## Exercise description
Please output every line of the material as it stands, without the pictures.

***

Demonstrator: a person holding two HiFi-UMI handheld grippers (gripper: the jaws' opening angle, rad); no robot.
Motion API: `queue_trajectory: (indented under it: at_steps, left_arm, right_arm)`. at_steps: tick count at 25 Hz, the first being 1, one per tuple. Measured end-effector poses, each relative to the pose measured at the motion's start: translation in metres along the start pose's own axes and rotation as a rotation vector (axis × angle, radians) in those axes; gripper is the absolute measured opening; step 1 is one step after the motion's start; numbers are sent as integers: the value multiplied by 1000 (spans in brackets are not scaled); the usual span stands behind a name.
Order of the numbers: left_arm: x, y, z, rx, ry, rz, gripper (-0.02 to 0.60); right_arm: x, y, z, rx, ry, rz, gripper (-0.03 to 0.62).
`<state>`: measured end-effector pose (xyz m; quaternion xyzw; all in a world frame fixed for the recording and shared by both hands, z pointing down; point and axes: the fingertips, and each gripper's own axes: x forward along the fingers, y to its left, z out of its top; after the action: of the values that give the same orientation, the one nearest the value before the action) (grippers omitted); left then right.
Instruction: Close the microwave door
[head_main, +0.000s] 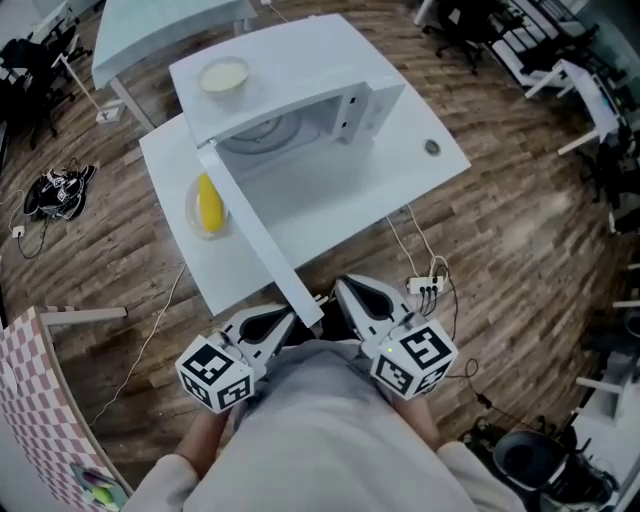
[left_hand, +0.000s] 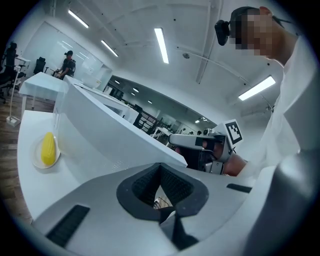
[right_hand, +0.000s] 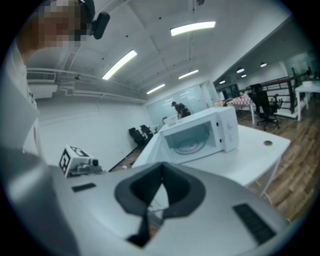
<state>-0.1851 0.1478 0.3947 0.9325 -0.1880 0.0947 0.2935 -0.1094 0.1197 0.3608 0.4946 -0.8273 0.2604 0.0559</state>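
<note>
The left tongs (head_main: 288, 320) and right tongs (head_main: 343, 288) sit low against the person's body, each with its jaws pressed together on nothing, probably because a push needs no grip. Just ahead of them is the free edge of the microwave door (head_main: 255, 225), swung wide open over the table (head_main: 400, 160). A plate (head_main: 190, 212) lies on the door's outer side, outside its closing path. Farther off stands the microwave (head_main: 320, 70), a bowl (head_main: 224, 76) on top

We hold both tools low against our body, jaws closed on nothing: left gripper (head_main: 272, 325) just left of the microwave door (head_main: 258, 232) free end, right gripper (head_main: 352, 298) just right.
</note>
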Motion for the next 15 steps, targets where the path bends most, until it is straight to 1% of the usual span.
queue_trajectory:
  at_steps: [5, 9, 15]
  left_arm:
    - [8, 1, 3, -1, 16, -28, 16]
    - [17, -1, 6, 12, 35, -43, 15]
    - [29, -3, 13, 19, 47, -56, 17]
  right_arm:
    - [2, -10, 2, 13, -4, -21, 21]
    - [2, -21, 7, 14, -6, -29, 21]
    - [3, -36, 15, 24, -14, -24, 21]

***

## Output below
Demonstrator: a person holding two HiFi-UMI handheld grippers (gripper: the jaws' opening angle, rad); no robot.
Motion API: `queue_trajectory: (indented under it: at_steps, left_arm, right_arm)`. at_steps: tick count at 25 Hz, the first being 1, one per tuple. Measured end-effector poses, each relative to the pose measured at the motion's start: translation in metres along the start pose's own axes and rotation as a rotation vector (axis × angle, radians) in those axes; gripper is the absolute measured opening; step 1 is one step after the motion's start; numbers are sent as integers: the value multiplied by 1000 (spans in brackets are not scaled); the usual span stands behind a name.
Order of the numbers: left_arm: x, y, z, rx, ry, rz, gripper (-0.02 to 0.60); right_arm: x, y, z, rx, ry, rz, gripper (-0.03 to 0.62).
`<state>`: measured end-effector pose (xyz m; quaternion xyzw; all in a world frame fixed for the recording and shared by both hands, z pointing down; point and axes: the fingertips, and each gripper's own axes: x forward along the fingers, y to its left, z out of its top; after the action: of the values that give the same orientation, the one nearest the value before the action) (grippers omitted); left then right.
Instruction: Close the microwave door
[head_main, +0.000s] 
[left_hand, +0.000s] 
[right_hand, +0.000s] 
<state>-0.1851 0.1478 0.3947 0.9325 -0.1880 0.0947 0.2935 -0.1094 0.1197 0.3608 0.4946 -0.8273 0.2604 0.0559</state>
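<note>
The left tongs (head_main: 288, 320) and right tongs (head_main: 343, 288) sit low against the person's body, each with its jaws pressed together on nothing, probably because a push needs no grip. Just ahead of them is the free edge of the microwave door (head_main: 255, 225), swung wide open over the table (head_main: 400, 160). A plate (head_main: 190, 212) lies on the door's outer side, outside its closing path. Farther off stands the microwave (head_main: 320, 70), a bowl (head_main: 224, 76) on top

We hold both tools low against our body, jaws closed on nothing: left gripper (head_main: 272, 325) just left of the microwave door (head_main: 258, 232) free end, right gripper (head_main: 352, 298) just right.
</note>
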Motion for the next 15 steps, targets where the path bends most, until it is straight to 1% of the usual span.
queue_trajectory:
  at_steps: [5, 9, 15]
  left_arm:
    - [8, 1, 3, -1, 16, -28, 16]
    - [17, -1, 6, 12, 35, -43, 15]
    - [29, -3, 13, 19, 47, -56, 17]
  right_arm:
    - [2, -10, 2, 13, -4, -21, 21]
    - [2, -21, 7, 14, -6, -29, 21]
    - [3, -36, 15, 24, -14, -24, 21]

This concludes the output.